> [AIM OF THE EXERCISE]: Here are some records. Repeat them all exactly.

(Saved data entries)

>>>>>

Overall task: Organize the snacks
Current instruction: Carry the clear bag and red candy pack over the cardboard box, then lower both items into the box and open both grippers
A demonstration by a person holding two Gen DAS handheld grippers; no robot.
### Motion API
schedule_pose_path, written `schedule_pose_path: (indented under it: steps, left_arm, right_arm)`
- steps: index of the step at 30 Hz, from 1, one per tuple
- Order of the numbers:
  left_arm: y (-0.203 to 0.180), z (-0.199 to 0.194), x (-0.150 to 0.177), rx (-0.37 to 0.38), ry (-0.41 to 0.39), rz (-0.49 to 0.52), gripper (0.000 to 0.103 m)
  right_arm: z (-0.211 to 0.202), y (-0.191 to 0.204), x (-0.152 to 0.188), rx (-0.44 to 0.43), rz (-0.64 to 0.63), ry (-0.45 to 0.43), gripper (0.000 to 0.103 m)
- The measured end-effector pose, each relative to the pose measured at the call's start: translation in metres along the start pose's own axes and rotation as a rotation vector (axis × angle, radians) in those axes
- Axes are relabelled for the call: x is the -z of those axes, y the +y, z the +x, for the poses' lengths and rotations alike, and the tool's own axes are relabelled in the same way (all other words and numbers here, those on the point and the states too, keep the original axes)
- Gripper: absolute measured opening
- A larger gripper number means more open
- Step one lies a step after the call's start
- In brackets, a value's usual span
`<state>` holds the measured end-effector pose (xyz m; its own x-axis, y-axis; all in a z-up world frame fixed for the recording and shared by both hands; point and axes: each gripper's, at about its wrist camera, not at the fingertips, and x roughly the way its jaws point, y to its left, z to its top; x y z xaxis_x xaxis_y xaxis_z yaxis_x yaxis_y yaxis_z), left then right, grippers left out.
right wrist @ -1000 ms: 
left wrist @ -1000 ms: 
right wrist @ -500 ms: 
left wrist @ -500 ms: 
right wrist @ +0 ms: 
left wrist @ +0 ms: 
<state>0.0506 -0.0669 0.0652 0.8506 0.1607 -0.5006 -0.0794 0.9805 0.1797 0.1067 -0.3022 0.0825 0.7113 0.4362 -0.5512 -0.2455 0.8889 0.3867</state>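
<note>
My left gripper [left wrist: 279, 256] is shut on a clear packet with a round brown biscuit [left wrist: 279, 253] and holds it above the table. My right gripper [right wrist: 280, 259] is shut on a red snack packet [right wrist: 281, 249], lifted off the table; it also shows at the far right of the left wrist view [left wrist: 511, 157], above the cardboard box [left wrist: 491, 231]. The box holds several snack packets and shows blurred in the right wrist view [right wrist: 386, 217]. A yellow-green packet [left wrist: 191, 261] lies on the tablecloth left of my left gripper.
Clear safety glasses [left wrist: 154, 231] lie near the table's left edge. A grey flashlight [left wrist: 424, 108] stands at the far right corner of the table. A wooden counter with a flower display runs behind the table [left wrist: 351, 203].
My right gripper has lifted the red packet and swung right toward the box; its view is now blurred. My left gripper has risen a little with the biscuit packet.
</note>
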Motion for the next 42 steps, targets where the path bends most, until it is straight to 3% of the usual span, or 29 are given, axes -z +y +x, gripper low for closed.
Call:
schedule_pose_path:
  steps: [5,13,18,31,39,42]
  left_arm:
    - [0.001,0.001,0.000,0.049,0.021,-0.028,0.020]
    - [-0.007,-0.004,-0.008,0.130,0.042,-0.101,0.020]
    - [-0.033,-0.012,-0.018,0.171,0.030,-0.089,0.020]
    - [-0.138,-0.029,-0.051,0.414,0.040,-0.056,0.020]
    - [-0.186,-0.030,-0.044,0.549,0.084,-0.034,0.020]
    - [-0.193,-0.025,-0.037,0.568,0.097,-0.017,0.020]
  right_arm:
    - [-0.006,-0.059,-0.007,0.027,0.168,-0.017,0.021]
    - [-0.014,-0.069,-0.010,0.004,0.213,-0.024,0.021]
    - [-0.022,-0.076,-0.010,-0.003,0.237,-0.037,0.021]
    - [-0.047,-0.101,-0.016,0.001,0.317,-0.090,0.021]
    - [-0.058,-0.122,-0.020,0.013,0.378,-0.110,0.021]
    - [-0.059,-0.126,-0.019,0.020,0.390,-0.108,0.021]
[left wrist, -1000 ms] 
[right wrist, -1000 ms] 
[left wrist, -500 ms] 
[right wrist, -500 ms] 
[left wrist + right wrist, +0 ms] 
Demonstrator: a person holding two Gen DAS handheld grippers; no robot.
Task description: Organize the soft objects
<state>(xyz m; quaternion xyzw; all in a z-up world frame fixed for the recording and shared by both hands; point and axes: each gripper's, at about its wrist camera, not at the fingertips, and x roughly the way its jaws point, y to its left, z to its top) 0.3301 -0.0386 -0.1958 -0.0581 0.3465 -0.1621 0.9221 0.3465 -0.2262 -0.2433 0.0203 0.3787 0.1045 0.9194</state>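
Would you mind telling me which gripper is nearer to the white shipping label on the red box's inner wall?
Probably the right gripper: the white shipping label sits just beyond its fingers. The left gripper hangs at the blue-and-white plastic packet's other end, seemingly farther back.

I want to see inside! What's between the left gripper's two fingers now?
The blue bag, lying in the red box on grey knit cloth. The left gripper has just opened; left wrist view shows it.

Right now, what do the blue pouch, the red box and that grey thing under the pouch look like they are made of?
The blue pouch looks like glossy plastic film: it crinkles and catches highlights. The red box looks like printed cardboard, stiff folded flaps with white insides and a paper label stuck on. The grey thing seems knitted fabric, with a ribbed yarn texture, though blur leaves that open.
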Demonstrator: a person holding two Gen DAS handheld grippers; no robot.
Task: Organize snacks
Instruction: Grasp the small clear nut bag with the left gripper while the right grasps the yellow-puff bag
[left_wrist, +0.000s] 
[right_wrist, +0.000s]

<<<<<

> [WORKED SOLUTION]:
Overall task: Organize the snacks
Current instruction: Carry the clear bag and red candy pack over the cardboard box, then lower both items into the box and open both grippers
A demonstration by a person holding two Gen DAS handheld grippers; no robot.
### Motion API
schedule_pose_path, written `schedule_pose_path: (indented under it: steps, left_arm, right_arm)`
- steps: index of the step at 30 Hz, from 1, one per tuple
- Order of the numbers:
  left_arm: y (-0.203 to 0.180), z (-0.199 to 0.194), x (-0.150 to 0.177), rx (-0.37 to 0.38), ry (-0.41 to 0.39), rz (-0.49 to 0.52), gripper (0.000 to 0.103 m)
  right_arm: z (-0.211 to 0.202), y (-0.191 to 0.204), x (-0.152 to 0.188), rx (-0.44 to 0.43), rz (-0.64 to 0.63), ry (-0.45 to 0.43), gripper (0.000 to 0.103 m)
- The measured end-effector pose, each relative to the pose measured at the call's start: translation in metres along the start pose's own axes and rotation as a rotation vector (axis × angle, radians) in those axes
- Axes are relabelled for the call: x is the -z of those axes, y the +y, z the +x, for the poses' lengths and rotations alike, and the tool's own axes are relabelled in the same way (all other words and numbers here, those on the point and the states too, keep the original axes)
- Gripper: absolute measured opening
- A larger gripper number means more open
- Step one lies a step after the call's start
- In brackets, a value's usual span
`<state>` holds the measured end-effector pose (xyz m; its own x-axis, y-axis; all in a z-up world frame fixed for the recording and shared by both hands; point and axes: each gripper's, at about its wrist camera, not at the fingertips, and x roughly the way its jaws point, y to its left, z to its top; x y z xaxis_x xaxis_y xaxis_z yaxis_x yaxis_y yaxis_z), left then right, grippers left out.
right wrist @ -1000 ms: 
left wrist @ -1000 ms: 
right wrist @ -500 ms: 
left wrist @ -500 ms: 
right wrist @ +0 ms: 
left wrist @ +0 ms: 
<state>0.0506 -0.0669 0.0652 0.8506 0.1607 -0.5006 -0.0794 0.9805 0.1797 0.1067 -0.3022 0.0825 0.7113 0.4362 -0.5512 -0.2455 0.8889 0.3867</state>
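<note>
My left gripper [left wrist: 279, 256] is shut on a clear packet with a round brown biscuit [left wrist: 279, 253] and holds it above the table. My right gripper [right wrist: 280, 259] is shut on a red snack packet [right wrist: 281, 249], lifted off the table; it also shows at the far right of the left wrist view [left wrist: 511, 157], above the cardboard box [left wrist: 491, 231]. The box holds several snack packets and shows blurred in the right wrist view [right wrist: 386, 217]. A yellow-green packet [left wrist: 191, 261] lies on the tablecloth left of my left gripper.
Clear safety glasses [left wrist: 154, 231] lie near the table's left edge. A grey flashlight [left wrist: 424, 108] stands at the far right corner of the table. A wooden counter with a flower display runs behind the table [left wrist: 351, 203].
My right gripper has lifted the red packet and swung right toward the box; its view is now blurred. My left gripper has risen a little with the biscuit packet.
</note>
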Motion for the next 42 steps, targets where the path bends most, until it is straight to 3% of the usual span, or 29 are given, axes -z +y +x, gripper low for closed.
Call:
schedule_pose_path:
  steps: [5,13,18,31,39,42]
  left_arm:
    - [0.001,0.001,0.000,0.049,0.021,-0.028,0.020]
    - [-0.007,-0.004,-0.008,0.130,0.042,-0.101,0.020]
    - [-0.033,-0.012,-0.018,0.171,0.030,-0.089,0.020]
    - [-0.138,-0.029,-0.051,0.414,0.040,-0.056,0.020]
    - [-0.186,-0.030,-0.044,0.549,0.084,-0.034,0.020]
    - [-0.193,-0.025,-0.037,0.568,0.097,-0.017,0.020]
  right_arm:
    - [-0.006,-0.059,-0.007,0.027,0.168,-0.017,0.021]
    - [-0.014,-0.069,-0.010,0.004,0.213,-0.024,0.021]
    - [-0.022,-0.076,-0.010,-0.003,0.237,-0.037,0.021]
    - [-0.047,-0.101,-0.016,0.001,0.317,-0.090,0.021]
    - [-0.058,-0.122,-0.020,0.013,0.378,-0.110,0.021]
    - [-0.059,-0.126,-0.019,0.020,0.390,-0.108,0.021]
[left wrist, -1000 ms] 
[right wrist, -1000 ms] 
[left wrist, -500 ms] 
[right wrist, -500 ms] 
[left wrist + right wrist, +0 ms] 
Demonstrator: a person holding two Gen DAS handheld grippers; no robot.
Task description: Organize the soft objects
<state>(xyz m; quaternion xyzw; all in a z-up world frame fixed for the recording and shared by both hands; point and axes: each gripper's, at about its wrist camera, not at the fingertips, and x roughly the way its jaws point, y to its left, z to its top) 0.3301 -0.0386 -0.1958 -0.0581 0.3465 -0.1621 0.9221 0.3465 -0.2262 -0.2433 0.0203 0.3787 0.1045 0.9194</state>
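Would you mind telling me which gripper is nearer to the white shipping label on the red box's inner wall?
Probably the right gripper: the white shipping label sits just beyond its fingers. The left gripper hangs at the blue-and-white plastic packet's other end, seemingly farther back.

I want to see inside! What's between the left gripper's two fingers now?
The blue bag, lying in the red box on grey knit cloth. The left gripper has just opened; left wrist view shows it.

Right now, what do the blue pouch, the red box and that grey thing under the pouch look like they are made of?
The blue pouch looks like glossy plastic film: it crinkles and catches highlights. The red box looks like printed cardboard, stiff folded flaps with white insides and a paper label stuck on. The grey thing seems knitted fabric, with a ribbed yarn texture, though blur leaves that open.
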Demonstrator: a person holding two Gen DAS handheld grippers; no robot.
Task: Organize snacks
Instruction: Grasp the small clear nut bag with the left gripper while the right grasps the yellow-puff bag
[left_wrist, +0.000s] 
[right_wrist, +0.000s]

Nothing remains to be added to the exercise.